■ Exercise prompt: Your task is to print every entry below exactly as given.

Data items:
▼▼▼
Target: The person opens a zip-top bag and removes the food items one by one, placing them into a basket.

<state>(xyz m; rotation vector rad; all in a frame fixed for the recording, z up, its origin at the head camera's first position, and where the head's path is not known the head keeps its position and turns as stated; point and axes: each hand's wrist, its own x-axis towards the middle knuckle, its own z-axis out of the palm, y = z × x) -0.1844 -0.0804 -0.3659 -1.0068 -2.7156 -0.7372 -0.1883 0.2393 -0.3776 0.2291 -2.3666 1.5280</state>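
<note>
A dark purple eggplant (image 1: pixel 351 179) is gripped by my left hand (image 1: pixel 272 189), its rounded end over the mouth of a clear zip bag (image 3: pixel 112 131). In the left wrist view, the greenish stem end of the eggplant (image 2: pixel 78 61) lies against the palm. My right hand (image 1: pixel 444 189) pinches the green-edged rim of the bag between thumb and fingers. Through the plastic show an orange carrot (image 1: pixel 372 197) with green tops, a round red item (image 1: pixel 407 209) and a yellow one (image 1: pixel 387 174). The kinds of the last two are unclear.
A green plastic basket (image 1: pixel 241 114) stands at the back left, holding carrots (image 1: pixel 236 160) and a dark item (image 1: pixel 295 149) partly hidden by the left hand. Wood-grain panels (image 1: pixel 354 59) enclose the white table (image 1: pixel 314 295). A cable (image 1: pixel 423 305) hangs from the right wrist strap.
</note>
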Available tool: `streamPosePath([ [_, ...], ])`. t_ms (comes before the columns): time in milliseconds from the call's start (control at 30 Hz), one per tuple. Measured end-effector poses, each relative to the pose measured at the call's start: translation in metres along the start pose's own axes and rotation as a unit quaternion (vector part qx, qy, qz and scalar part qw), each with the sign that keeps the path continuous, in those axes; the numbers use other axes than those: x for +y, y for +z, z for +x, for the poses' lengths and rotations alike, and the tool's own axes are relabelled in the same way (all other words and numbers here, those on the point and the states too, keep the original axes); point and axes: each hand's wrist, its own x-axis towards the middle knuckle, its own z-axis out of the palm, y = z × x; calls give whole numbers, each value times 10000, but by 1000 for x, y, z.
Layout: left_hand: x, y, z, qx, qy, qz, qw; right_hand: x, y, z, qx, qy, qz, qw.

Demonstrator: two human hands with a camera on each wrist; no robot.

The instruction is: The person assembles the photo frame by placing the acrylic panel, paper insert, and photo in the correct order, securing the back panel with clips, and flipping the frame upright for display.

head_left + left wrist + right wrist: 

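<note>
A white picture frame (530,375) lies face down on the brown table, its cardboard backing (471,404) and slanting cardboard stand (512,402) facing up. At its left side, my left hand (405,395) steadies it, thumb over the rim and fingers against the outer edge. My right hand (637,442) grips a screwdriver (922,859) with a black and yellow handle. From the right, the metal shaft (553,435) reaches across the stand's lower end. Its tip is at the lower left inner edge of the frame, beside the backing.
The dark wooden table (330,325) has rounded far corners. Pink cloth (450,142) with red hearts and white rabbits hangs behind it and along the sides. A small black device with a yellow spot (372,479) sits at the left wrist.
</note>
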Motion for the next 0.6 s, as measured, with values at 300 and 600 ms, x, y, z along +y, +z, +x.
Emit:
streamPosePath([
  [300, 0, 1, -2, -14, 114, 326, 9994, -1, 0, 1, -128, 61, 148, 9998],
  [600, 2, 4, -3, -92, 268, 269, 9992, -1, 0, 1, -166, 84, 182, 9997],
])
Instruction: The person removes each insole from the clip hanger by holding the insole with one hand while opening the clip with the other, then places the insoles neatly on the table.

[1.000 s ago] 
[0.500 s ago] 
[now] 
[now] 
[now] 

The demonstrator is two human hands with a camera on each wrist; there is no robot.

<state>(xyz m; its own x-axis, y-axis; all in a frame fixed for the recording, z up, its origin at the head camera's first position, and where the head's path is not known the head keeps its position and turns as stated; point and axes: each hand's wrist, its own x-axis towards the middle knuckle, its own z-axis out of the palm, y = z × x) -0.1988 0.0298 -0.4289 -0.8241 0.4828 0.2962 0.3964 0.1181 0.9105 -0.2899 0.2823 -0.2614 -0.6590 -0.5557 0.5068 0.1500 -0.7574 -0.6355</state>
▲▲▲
■ Solution to the problem:
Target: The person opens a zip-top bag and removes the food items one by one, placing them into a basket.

<state>(xyz m; rotation vector rad; all in a frame fixed for the recording, z up, its origin at the head camera's first position, and where the head's path is not known the head keeps its position and turns as stated; point and axes: each hand's wrist, its own x-axis towards the middle knuckle, its own z-axis out of the palm, y = z × x) -0.1844 -0.0804 -0.3659 -1.0068 -2.7156 -0.7372 -0.1883 0.2393 -0.3776 0.2291 -2.3666 1.5280</state>
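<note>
A dark purple eggplant (image 1: pixel 351 179) is gripped by my left hand (image 1: pixel 272 189), its rounded end over the mouth of a clear zip bag (image 3: pixel 112 131). In the left wrist view, the greenish stem end of the eggplant (image 2: pixel 78 61) lies against the palm. My right hand (image 1: pixel 444 189) pinches the green-edged rim of the bag between thumb and fingers. Through the plastic show an orange carrot (image 1: pixel 372 197) with green tops, a round red item (image 1: pixel 407 209) and a yellow one (image 1: pixel 387 174). The kinds of the last two are unclear.
A green plastic basket (image 1: pixel 241 114) stands at the back left, holding carrots (image 1: pixel 236 160) and a dark item (image 1: pixel 295 149) partly hidden by the left hand. Wood-grain panels (image 1: pixel 354 59) enclose the white table (image 1: pixel 314 295). A cable (image 1: pixel 423 305) hangs from the right wrist strap.
</note>
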Available tool: `streamPosePath([ [_, ...], ])`. t_ms (comes before the columns): time in milliseconds from the call's start (control at 30 Hz), one per tuple. Measured end-effector poses, each relative to the pose measured at the call's start: translation in metres along the start pose's own axes and rotation as a unit quaternion (vector part qx, qy, qz and scalar part qw), each with the sign that keeps the path continuous, in those axes; the numbers use other axes than those: x for +y, y for +z, z for +x, for the poses' lengths and rotations alike, and the tool's own axes are relabelled in the same way (all other words and numbers here, those on the point and the states too, keep the original axes); point and axes: each hand's wrist, its own x-axis towards the middle knuckle, its own z-axis out of the palm, y = z × x; calls give whole numbers, each value times 10000, but by 1000 for x, y, z.
Layout: left_hand: x, y, z, qx, qy, qz, qw; right_hand: x, y, z, qx, qy, qz, qw.

Demonstrator: two human hands with a camera on each wrist; no robot.

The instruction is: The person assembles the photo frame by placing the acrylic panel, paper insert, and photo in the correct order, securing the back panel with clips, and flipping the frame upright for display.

head_left + left wrist + right wrist: 

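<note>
A white picture frame (530,375) lies face down on the brown table, its cardboard backing (471,404) and slanting cardboard stand (512,402) facing up. At its left side, my left hand (405,395) steadies it, thumb over the rim and fingers against the outer edge. My right hand (637,442) grips a screwdriver (922,859) with a black and yellow handle. From the right, the metal shaft (553,435) reaches across the stand's lower end. Its tip is at the lower left inner edge of the frame, beside the backing.
The dark wooden table (330,325) has rounded far corners. Pink cloth (450,142) with red hearts and white rabbits hangs behind it and along the sides. A small black device with a yellow spot (372,479) sits at the left wrist.
</note>
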Motion for the next 0.6 s, as measured, with values at 300 and 600 ms, x, y, z along +y, +z, +x.
Emit:
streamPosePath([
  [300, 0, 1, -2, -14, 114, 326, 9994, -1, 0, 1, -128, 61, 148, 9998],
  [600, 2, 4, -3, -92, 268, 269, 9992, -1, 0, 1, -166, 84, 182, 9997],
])
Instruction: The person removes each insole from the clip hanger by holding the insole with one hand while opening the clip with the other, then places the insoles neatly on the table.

[1.000 s ago] 
[0.500 s ago] 
[now] 
[now] 
[now] 

The demonstrator is two human hands with a camera on each wrist; there is no robot.

<state>(xyz m; its own x-axis, y-axis; all in a frame fixed for the recording, z up, its origin at the head camera's first position, and where the head's path is not known the head keeps its position and turns as stated; point and axes: each hand's wrist, its own x-axis towards the middle knuckle, its own z-axis out of the palm, y = z × x) -0.1988 0.0298 -0.4289 -0.8241 0.4828 0.2962 0.3964 0.1181 0.9105 -0.2899 0.2823 -0.2614 -0.6590 -0.5557 0.5068 0.1500 -0.7574 -0.6355</state>

With that, the exercise is done.